Mind Games steigerte seinen US-Umsatz 2025 auf 28,9 Millionen Dollar, gegenüber 18,5 Millionen im Vorjahr – nach Circana-Daten, über die Glossy berichtete. French Defense, das meistverkaufte Produkt, hielt 17 Prozent dieses Umsatzes. 65 Prozent der Erlöse stammten laut eigenen Angaben aus vierzehn Düften. Das Portfolio leistet das, was Portfolios eigentlich nicht leisten sollen.
Die übliche Gegenwehr lautet: Geduld. Warte lang genug, und der Leitduft wird sich herauskristallisieren; das tun Portfolios immer. Aber Mind Games ist vier Jahre alt, wird bei Selfridges für 395 Dollar die Flasche gelistet und plant bereits Duft Nummer neunundzwanzig und dreißig. Gründer Alex Shalbaf sagt, er versuche, „keine einzelne SKU zu haben, die den Großteil unseres Geschäfts ausmacht.” Das ist keine Phase – das ist eine Strategie.
Die Anker-SKU existierte, weil die Entdeckung eines Nischendufts früher teuer war. Verkäufer mussten einen einzigen Namen kennen; der Kunde brauchte etwas, wonach er am Tresen fragen konnte. Die For-You-Page übernimmt diese Funktion heute, lenkt die Entdeckung quer durch das gesamte Sortiment, anstatt standardmäßig zum Vordersten zu verweisen. TikTok Shop erzielte im vergangenen Jahr laut Charm.io-Daten, über die Glossy berichtete, 162 Millionen Dollar Umsatz mit Düften – mit Namen, die vor fünf Jahren in der redaktionellen Duftberichterstattung kaum vorkamen. Der Katalog selbst ist die Oberfläche geworden.
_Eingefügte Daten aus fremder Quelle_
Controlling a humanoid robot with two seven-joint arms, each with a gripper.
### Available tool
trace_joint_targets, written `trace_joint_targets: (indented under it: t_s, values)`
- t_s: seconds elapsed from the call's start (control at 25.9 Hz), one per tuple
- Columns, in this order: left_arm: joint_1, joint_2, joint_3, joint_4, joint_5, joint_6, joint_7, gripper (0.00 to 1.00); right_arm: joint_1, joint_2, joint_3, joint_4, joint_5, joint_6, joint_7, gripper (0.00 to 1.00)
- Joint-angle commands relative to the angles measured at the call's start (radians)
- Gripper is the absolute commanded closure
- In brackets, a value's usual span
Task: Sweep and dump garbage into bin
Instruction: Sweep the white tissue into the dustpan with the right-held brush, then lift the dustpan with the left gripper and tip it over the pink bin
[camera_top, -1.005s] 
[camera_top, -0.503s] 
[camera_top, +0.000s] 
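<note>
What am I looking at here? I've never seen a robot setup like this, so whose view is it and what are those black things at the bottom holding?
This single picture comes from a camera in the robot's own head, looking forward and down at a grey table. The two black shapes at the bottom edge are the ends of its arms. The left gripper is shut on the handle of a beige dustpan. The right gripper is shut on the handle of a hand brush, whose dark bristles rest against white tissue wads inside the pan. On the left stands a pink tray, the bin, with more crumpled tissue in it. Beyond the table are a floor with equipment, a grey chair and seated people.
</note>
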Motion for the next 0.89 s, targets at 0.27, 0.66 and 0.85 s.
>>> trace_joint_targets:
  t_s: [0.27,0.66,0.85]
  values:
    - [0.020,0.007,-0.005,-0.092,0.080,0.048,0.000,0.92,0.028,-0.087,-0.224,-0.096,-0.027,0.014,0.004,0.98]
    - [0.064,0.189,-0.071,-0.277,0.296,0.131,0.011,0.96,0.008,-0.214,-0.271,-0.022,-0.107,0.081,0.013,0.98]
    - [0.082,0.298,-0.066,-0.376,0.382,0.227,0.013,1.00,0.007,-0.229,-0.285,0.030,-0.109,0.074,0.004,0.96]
Derselbe Druck wirkt innerhalb der eigenen Infrastruktur einer Marke. Jo Malones AI Scent Advisor, entwickelt auf Basis von Googles Gemini und Vertex AI, überträgt natürliche Sprache in olfaktorische Attribute und erstellt personalisierte Empfehlungen über das gesamte Sortiment hinweg. Der Mechanismus ist keine soziale Entdeckung; er bedient das Sortiment einer einzigen Marke, nicht den offenen Markt. Die Anker-SKU war eine Faustregel für die Grenzen eines Menschen am Tresen. Diese Faustregel gilt nicht mehr.
Der Leitduft war immer eine Abgabe für teure Entdeckung – und Mind Games hat aufgehört, sie zu zahlen.
Das sind unangenehme Nachrichten für die Häuser, die ihr Marketing noch immer um eine einzige Flasche herum organisieren. Eine Anker-SKU ist Verhandlungsmacht im Großhandelsgespräch und Sichtbarkeit am Tresen. Sie ist aber auch das Risiko einer Ein-Produkt-Wette – genau das, gegen das Shalbaf nach eigenen Worten absichert. Mind Games’ Bestseller wechselt: Check Please ist gerade in die Top Five eingestiegen. Athletenkooperationen könnten noch einen Leitduft hervorbringen; der Marke werden Gespräche mit Sportlern wie Aaron Rodgers nachgesagt, was genau die Konzentration wiederherstellen könnte, die Shalbaf nach eigenen Worten vermeiden will. Ein Einkäufer, der ein Dutzend Mind-Games-Düfte listet, hat die Absicherung gegen dieses Szenario bereits eingebaut. Das Portfolio-Haus absorbiert Rotation. Das Hero-Haus setzt dagegen.
Entdeckung war früher ein Fixkostenpunkt, bezahlt in Regalmetern und redaktionellen Zeilen. Sie ist heute variabel – und was sie entdeckt, ist der Long Tail. Die Häuser, die noch immer um einen Leitduft herum organisiert sind, zahlen die gestrigen Fixkosten aus dem heutigen variablen Umsatz. Die Rechnung wird nur noch schlechter.